There were some very nice rounds in the face of the pressure the last group was feeling. Webb Simpson shot 4-under to get to 8-under and T3. Ian Poulter shot 6-under to get to 7-under and T6. James Hahn shot 3-under to also get to 7-under with Poulter. And further down the board, Ben Martin shot 5-under to get to 5-under and T13 with due credit for fattening his check substantially ($82,167 more than having shot even par).
But it was Ben Crane who put on yet another show for us with his stream-of-consciousness comments in his post-victory media session. Here’s the context for all of this:
- He was a solid player whose last win came in the 2011 The McGladrey Classic
- He developed debilitating, chronic back problems that finally came to a head when he withdrew from the first round of the Playoffs after a first-round 67
- He wondered if he was ever going to be able to play again. Stated another way, he came face to face with his golf mortality
- He decided that his faith in God was preeminent and that if this was God’s intention, he was at peace with a life outside of professional golf
- He fundamentally changed his golf swing to alleviate back stress, but it literally reversed everything he “knew” about where the ball was going
- No one was more surprised than he was when he shot a first-round 63 to take a 1-shot lead. He knew it was coming, he just didn’t know that it was going to be today
So keep in mind that with all of that going on in the background, the adrenaline was still pumping.

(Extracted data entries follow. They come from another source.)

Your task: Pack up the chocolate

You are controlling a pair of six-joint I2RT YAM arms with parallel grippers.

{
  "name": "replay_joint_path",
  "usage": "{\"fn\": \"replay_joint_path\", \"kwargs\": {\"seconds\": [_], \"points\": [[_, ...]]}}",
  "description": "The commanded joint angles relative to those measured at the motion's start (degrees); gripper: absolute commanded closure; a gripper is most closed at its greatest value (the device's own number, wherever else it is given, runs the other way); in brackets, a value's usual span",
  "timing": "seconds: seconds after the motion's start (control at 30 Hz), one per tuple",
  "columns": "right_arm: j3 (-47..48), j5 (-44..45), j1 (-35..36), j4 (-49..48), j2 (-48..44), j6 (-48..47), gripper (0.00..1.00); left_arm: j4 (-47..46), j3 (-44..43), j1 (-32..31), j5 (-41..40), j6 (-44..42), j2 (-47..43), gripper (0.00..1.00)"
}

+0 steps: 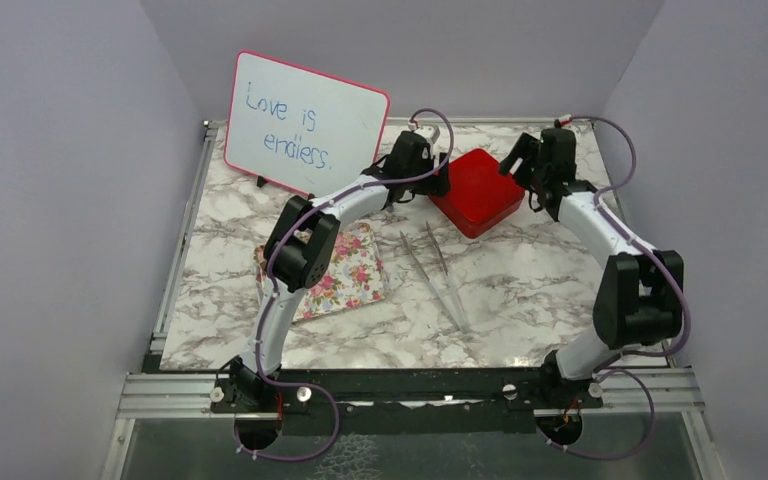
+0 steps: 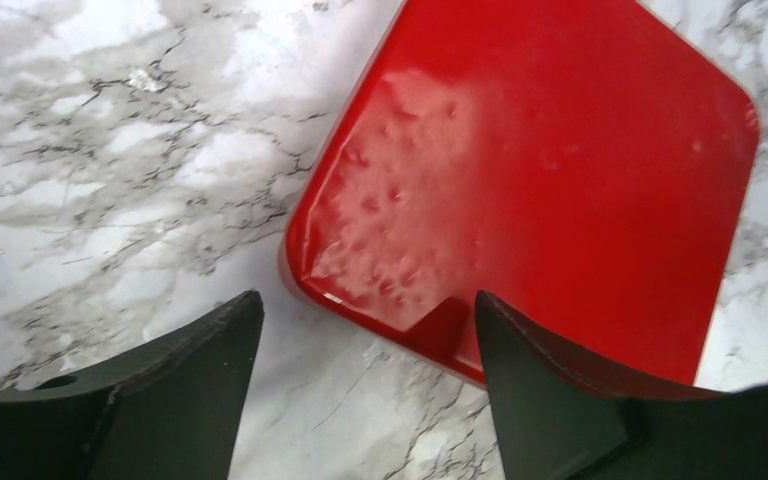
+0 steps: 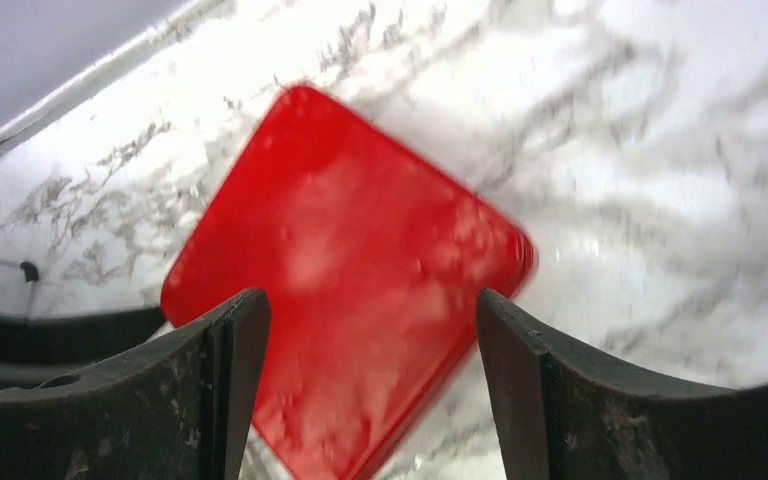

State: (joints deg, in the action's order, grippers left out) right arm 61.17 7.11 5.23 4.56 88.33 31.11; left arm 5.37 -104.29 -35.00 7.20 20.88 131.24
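Note:
No chocolate shows in any view. The red square box (image 1: pixel 477 190) stands closed at the back middle of the marble table. It fills the left wrist view (image 2: pixel 560 170) and the right wrist view (image 3: pixel 350 270). My left gripper (image 1: pixel 438 183) is open and empty at the box's left corner; in its wrist view (image 2: pixel 365 305) its right finger (image 2: pixel 540 390) overlaps the box's near edge. My right gripper (image 1: pixel 525 165) is open and empty just above the box's right side, and in its own view (image 3: pixel 370 300) the box lies between and below its fingers.
A pink floral tray (image 1: pixel 355 275) lies at the left, partly hidden by my left arm. Metal tweezers (image 1: pixel 440 270) lie in the middle of the table. A whiteboard (image 1: pixel 305 125) reading "Love is endless" stands at the back left. Grey walls close the sides.

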Motion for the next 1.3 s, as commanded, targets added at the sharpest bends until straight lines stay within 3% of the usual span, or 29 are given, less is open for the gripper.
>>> {"fn": "replay_joint_path", "kwargs": {"seconds": [0.0, 0.27, 0.43, 0.73, 0.9, 1.27], "points": [[10.5, -4.5, -2.2, 7.5, 7.8, -10.8, 0.22, -6.8, 1.1, -0.4, 2.9, 2.5, -2.2, 0.27], [14.1, -10.1, -4.9, 7.6, 13.9, -11.7, 0.26, -10.3, 1.4, -0.5, 5.1, 2.5, -2.2, 0.44], [14.9, -11.3, -6.5, 8.5, 16.3, -11.9, 0.29, -11.5, 1.8, -0.7, 5.3, 2.7, -2.9, 0.44], [11.1, -12.8, -6.7, 8.9, 14.8, -12.5, 0.35, -2.8, 0.6, -0.9, -0.7, 0.3, -2.9, 0.45], [11.4, -14.9, -6.7, 11.3, 15.8, -14.2, 0.39, -0.8, 1.8, -1.1, -4.0, -0.8, -5.2, 0.38], [12.2, -18.3, -6.6, 15.5, 15.5, -17.7, 0.40, -2.6, 1.7, -1.0, -0.8, 1.2, -3.9, 0.26]]}}
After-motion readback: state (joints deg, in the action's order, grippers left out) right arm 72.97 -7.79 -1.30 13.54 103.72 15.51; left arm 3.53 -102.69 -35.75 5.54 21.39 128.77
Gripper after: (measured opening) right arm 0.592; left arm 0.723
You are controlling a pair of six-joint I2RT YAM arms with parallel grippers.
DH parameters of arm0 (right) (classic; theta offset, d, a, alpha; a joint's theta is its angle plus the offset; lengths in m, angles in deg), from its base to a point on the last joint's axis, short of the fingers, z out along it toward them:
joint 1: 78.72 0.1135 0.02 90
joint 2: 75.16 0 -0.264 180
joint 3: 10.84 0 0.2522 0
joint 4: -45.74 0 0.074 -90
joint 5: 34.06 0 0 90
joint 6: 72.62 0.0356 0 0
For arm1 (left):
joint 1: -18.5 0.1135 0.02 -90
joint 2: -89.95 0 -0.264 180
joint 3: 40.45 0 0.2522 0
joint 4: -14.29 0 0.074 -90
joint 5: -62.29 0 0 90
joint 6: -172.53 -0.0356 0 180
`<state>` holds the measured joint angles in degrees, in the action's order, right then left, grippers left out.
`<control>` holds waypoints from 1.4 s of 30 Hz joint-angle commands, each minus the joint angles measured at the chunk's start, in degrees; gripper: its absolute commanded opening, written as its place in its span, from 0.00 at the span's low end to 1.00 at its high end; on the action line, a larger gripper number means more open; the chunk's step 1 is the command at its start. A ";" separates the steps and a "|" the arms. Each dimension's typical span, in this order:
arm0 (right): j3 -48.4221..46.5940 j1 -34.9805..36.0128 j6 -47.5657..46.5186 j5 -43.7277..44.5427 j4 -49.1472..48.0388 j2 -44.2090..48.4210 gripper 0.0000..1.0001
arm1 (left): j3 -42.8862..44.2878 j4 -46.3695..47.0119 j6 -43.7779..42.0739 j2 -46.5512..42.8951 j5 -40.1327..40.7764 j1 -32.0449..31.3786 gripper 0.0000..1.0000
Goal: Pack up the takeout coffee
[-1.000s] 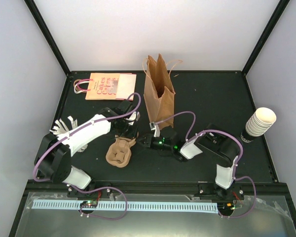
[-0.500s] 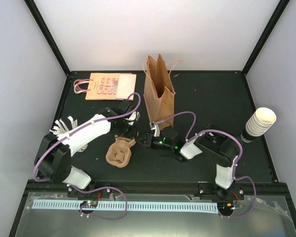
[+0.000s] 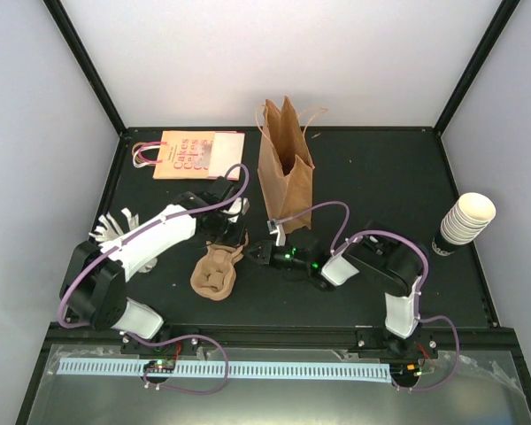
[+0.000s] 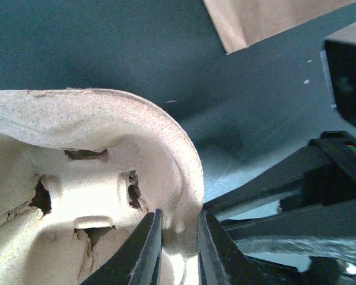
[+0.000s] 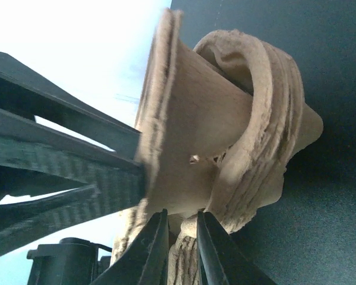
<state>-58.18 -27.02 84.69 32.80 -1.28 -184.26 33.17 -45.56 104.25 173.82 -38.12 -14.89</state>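
The takeout coffee is not in view in any frame. A stack of brown pulp cup trays (image 3: 214, 273) lies on the black table between the two arms. My left gripper (image 3: 233, 237) is shut on the rim of the top tray (image 4: 107, 178), its jaws pinching the curved edge. My right gripper (image 3: 253, 255) is shut on the stack's edge from the other side. In the right wrist view the nested trays (image 5: 249, 136) fan apart above the jaws. The brown paper bag (image 3: 285, 168) stands open and upright just behind both grippers.
A flat pink-and-orange paper bag (image 3: 190, 153) lies at the back left. A tilted stack of lidless cream cups (image 3: 467, 219) rests at the right edge, with a dark object at its base. White paper shreds (image 3: 113, 226) lie by the left arm.
The right gripper has closed a little tighter on the tray stack. The left wrist has shifted slightly towards the bag. The trays have barely moved.
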 commanded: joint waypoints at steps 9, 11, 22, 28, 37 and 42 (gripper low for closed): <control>-0.70 -0.05 0.53 -0.41 -4.23 -0.90 0.18 | -0.27 3.06 1.10 -2.52 -5.32 1.25 0.17; 0.31 -0.03 0.41 0.11 -4.88 -0.35 0.18 | -0.35 2.94 1.05 -2.57 -5.08 1.31 0.17; 2.59 0.56 0.10 0.81 -6.65 0.56 0.18 | -0.44 3.01 1.31 -3.01 -4.44 1.57 0.18; 2.49 1.75 -0.16 1.12 -7.08 0.40 0.19 | -0.44 3.03 1.45 -3.28 -4.57 1.71 0.18; 2.21 2.24 -0.15 1.25 -7.43 0.32 0.19 | -0.74 3.28 1.45 -3.39 -4.77 1.70 0.18; 2.21 2.30 -0.15 1.25 -7.53 0.34 0.19 | -0.79 3.33 1.47 -3.46 -4.96 1.74 0.18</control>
<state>-55.95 -25.08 85.39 32.87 -5.98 -184.77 32.41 -43.48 105.25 172.01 -42.01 -13.45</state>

“This has been a really tough year and I know you guys know about the changes and stuff I made in my game but it’s really — really came out of life issues of okay, I mean I had to finally become okay with golf not being in the picture; just felt like things were going in that direction and so I just got to the place where I just said, ‘Lord, if it’s not golf, I will love You. But if it is, that would be really fun, but I know You’ll provide something else that will be just as meaningful.'”
“So, I love the game but the game is hard and sometimes the harder you try the harder the game gets.”
“But I just really simplified everything at Byron Nelson week and just got a little momentum going, finished 37th place but that felt like just a huge lift to me [after a slew of missed cuts and high finishes] and then I went to the U.S. Open qualifier after two weeks off.”
“I didn’t get in The Colonial which is like one of my favorite tournaments and so that was a bummer. I went to the qualifier after two weeks off and I played terrible. It was a wake-up call.”
“I really buckled down and did a lot of imagery work in my head, talked to my mental coach and really tried to get ready for Thursday here and I did not expect the hole to open up like that, start making putts from everywhere. Just hit a lot of quality shots and obviously built a nice lead to start out with.”
“[At which point he started to come out of it.] Sorry I got wordy.”
This next passage is very interesting because with his afternoon very fresh in his mind, he recited what he was seeing in his mind’s eye as the day unfolded:
“Yeah. I mean I had every thought going through my head. I had the thought of hey, let’s try to build this lead, hey, let’s just try to hang on to this lead. You have every thought.”
“But it’s like at the end of the day, it’s like all you can do is just buckle down on this shot and do your best and then that’s it. I tried — one of the things I try do after every shot was imagine had I hit the previous shot perfectly what it would have felt like. That’s something my mental coach taught me because it really affects the rest of the day, how you feel, stuff.”
“I really tried to do a lot of, okay, I know that shot went over there, but had I hit it perfect it probably would have felt like this. The last thing that goes across your mind is really a positive thing. That really helped me hang on to the lead.”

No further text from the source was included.